= Beginning of Section =

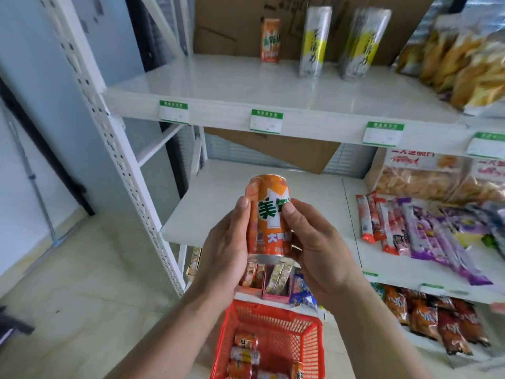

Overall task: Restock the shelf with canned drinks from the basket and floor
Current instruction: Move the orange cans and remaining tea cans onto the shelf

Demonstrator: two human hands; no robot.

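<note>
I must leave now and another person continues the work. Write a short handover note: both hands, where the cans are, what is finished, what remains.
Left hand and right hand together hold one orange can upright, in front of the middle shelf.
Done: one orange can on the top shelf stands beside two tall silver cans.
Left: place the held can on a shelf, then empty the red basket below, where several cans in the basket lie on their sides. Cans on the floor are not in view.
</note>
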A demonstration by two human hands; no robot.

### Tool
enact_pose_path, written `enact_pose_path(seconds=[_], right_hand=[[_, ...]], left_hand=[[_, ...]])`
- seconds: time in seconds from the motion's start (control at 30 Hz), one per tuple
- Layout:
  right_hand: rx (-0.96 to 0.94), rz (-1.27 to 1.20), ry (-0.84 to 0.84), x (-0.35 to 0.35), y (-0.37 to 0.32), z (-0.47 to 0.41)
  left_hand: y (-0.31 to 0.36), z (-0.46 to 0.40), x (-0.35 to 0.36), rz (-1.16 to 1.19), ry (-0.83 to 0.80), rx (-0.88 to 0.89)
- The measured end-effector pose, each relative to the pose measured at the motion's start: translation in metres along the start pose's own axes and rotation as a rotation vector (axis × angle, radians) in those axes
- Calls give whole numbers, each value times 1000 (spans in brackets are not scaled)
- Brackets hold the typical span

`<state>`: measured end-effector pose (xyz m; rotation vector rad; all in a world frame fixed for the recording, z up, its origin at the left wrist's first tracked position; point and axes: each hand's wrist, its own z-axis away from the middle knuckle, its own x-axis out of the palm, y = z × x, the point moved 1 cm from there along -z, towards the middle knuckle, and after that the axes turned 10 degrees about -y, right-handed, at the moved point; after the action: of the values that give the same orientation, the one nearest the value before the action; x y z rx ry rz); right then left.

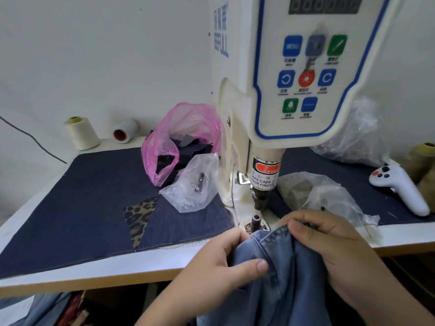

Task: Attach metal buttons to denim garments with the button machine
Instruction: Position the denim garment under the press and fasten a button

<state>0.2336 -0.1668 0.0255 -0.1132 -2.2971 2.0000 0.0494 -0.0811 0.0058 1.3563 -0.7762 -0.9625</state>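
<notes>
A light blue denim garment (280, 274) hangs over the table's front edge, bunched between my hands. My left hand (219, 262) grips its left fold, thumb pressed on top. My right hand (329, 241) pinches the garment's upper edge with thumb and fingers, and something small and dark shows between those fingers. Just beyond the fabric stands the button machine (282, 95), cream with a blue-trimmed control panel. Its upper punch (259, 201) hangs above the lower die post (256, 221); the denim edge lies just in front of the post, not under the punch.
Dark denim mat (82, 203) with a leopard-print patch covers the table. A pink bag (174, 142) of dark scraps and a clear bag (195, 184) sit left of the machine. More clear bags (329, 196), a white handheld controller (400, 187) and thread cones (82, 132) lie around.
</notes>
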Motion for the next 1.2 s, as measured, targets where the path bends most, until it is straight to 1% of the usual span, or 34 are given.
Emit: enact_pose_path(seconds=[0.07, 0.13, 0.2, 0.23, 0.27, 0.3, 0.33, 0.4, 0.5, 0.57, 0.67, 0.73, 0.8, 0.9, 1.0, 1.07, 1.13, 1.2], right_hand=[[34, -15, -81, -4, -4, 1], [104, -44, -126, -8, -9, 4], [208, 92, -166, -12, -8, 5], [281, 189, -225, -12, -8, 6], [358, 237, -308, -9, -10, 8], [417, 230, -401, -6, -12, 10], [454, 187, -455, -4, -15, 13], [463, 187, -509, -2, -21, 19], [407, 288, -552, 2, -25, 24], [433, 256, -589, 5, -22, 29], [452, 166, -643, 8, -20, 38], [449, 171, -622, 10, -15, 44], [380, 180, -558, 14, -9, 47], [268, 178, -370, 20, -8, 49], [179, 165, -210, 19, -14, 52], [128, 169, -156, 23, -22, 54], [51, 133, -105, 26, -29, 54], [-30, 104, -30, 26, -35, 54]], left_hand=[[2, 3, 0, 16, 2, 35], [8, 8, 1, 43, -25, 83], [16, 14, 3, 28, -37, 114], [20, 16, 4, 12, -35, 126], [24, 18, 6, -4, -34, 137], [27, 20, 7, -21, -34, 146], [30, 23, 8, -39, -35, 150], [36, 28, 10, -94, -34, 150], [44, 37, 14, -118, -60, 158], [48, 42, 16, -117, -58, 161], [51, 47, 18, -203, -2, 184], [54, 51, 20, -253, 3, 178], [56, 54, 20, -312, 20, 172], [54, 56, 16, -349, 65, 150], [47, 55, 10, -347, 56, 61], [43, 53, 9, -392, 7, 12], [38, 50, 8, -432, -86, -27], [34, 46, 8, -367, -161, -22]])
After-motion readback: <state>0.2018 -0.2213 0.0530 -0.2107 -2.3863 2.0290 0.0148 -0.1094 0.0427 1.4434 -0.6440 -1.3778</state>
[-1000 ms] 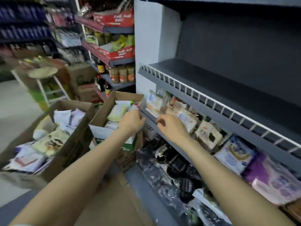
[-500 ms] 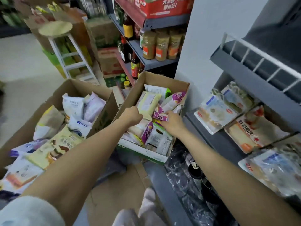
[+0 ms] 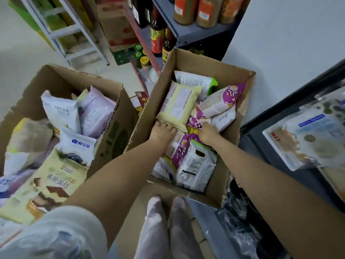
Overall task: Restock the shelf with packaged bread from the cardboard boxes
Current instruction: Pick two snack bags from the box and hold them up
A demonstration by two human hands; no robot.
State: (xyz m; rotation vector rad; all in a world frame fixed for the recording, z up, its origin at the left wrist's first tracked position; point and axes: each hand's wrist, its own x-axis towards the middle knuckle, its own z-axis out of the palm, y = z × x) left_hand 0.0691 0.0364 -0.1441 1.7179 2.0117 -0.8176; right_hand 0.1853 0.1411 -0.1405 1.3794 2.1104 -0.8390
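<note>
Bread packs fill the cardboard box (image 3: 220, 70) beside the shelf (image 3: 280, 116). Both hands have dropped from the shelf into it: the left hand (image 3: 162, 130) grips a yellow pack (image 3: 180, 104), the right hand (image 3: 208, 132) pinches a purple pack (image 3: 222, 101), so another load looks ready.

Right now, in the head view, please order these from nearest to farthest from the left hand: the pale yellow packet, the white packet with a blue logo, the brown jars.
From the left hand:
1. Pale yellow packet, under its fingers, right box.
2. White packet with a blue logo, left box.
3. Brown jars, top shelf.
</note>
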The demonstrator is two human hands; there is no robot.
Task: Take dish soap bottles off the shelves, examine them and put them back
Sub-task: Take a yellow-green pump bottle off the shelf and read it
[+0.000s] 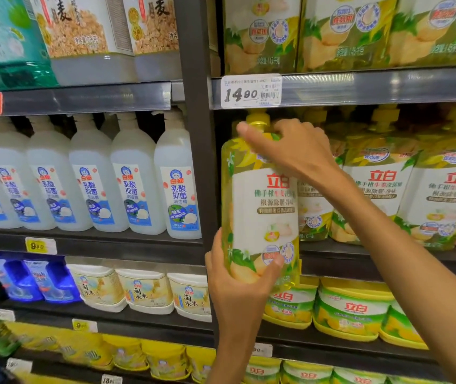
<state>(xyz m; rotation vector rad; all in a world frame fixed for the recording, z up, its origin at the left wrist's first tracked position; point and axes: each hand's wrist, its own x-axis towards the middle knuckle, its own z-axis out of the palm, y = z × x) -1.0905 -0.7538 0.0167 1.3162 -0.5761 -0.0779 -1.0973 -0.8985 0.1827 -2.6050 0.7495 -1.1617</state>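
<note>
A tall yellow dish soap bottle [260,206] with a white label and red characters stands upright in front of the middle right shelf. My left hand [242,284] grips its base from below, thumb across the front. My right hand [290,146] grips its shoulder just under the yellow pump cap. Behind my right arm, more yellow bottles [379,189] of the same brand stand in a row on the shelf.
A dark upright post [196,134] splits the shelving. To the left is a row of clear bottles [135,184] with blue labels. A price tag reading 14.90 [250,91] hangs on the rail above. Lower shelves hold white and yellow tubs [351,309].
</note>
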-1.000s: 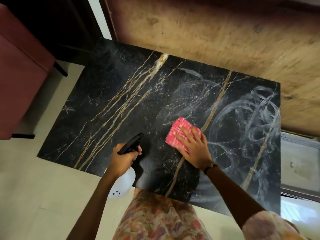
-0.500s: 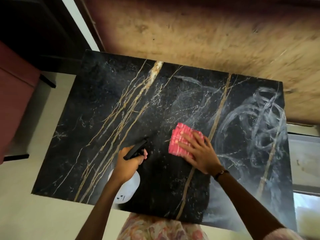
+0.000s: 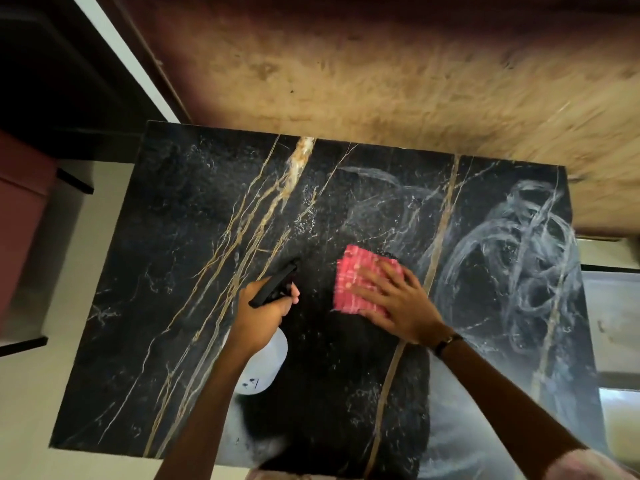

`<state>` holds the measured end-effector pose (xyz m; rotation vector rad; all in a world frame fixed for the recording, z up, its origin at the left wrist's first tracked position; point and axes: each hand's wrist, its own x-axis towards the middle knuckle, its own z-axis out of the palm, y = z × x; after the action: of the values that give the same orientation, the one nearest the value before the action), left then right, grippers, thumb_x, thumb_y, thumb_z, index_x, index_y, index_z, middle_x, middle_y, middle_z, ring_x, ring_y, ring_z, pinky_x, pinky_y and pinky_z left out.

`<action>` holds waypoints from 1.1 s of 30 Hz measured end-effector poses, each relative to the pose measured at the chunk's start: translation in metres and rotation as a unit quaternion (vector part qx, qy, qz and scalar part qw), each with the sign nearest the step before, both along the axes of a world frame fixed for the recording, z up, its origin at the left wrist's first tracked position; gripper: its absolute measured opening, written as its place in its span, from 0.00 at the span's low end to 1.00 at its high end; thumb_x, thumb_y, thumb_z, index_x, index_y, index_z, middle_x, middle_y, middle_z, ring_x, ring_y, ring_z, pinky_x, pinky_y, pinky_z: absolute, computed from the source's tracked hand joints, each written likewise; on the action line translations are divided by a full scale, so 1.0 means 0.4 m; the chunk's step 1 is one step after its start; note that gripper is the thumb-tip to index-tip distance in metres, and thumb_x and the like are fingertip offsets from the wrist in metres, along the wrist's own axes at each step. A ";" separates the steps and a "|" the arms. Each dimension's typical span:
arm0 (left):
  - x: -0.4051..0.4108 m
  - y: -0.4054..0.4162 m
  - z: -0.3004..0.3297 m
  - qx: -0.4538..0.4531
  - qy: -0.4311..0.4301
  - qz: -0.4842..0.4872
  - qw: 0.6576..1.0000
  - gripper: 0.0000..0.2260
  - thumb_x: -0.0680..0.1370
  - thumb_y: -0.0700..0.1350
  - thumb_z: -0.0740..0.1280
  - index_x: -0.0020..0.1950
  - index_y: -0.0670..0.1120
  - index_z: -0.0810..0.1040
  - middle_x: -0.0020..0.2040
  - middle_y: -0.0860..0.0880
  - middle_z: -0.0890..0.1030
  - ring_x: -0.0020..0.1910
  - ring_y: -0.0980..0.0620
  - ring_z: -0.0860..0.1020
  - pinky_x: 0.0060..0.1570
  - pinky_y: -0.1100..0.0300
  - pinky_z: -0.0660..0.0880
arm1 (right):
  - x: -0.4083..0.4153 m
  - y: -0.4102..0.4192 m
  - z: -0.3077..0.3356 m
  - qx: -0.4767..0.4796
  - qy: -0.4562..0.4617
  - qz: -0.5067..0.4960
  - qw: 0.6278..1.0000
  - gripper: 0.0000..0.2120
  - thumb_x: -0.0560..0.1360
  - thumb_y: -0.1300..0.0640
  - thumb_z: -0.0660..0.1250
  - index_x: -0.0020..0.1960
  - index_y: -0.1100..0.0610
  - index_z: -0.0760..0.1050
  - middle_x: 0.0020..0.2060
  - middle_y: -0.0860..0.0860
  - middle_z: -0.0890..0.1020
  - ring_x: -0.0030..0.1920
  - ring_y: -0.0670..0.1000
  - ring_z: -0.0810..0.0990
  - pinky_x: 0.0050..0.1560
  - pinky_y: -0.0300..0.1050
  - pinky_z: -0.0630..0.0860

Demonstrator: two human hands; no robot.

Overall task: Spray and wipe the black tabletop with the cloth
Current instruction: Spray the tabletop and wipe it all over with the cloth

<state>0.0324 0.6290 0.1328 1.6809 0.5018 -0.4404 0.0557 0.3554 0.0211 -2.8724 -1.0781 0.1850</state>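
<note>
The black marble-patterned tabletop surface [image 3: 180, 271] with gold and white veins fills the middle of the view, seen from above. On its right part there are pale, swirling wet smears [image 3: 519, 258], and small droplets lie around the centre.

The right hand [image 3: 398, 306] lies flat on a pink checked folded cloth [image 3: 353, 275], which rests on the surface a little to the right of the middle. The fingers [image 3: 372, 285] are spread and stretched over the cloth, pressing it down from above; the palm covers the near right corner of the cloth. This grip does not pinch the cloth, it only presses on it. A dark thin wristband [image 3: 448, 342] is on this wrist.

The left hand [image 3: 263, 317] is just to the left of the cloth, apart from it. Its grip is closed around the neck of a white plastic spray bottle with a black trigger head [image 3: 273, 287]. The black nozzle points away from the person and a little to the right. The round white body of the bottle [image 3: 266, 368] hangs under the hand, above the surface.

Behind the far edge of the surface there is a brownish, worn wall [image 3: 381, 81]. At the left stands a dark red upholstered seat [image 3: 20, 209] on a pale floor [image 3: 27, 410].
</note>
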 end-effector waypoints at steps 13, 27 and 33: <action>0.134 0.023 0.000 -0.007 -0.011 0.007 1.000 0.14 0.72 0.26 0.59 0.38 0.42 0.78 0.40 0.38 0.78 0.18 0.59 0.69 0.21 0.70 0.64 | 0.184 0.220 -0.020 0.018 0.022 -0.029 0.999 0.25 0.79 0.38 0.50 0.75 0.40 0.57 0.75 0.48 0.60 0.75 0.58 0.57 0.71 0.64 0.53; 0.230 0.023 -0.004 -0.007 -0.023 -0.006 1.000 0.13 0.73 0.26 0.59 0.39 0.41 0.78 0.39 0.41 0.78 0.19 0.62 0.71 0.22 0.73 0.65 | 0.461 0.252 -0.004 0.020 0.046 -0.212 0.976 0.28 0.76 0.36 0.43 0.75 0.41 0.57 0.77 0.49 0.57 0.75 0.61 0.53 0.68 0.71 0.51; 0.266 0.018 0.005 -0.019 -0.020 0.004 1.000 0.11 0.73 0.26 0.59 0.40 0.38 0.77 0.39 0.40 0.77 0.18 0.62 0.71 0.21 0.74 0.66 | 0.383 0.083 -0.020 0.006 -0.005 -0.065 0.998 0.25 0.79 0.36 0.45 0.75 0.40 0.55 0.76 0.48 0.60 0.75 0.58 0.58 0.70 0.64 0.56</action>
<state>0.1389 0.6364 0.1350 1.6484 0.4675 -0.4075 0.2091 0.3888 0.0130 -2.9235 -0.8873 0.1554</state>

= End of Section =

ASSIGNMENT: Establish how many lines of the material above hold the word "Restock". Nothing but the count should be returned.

RESULT: 2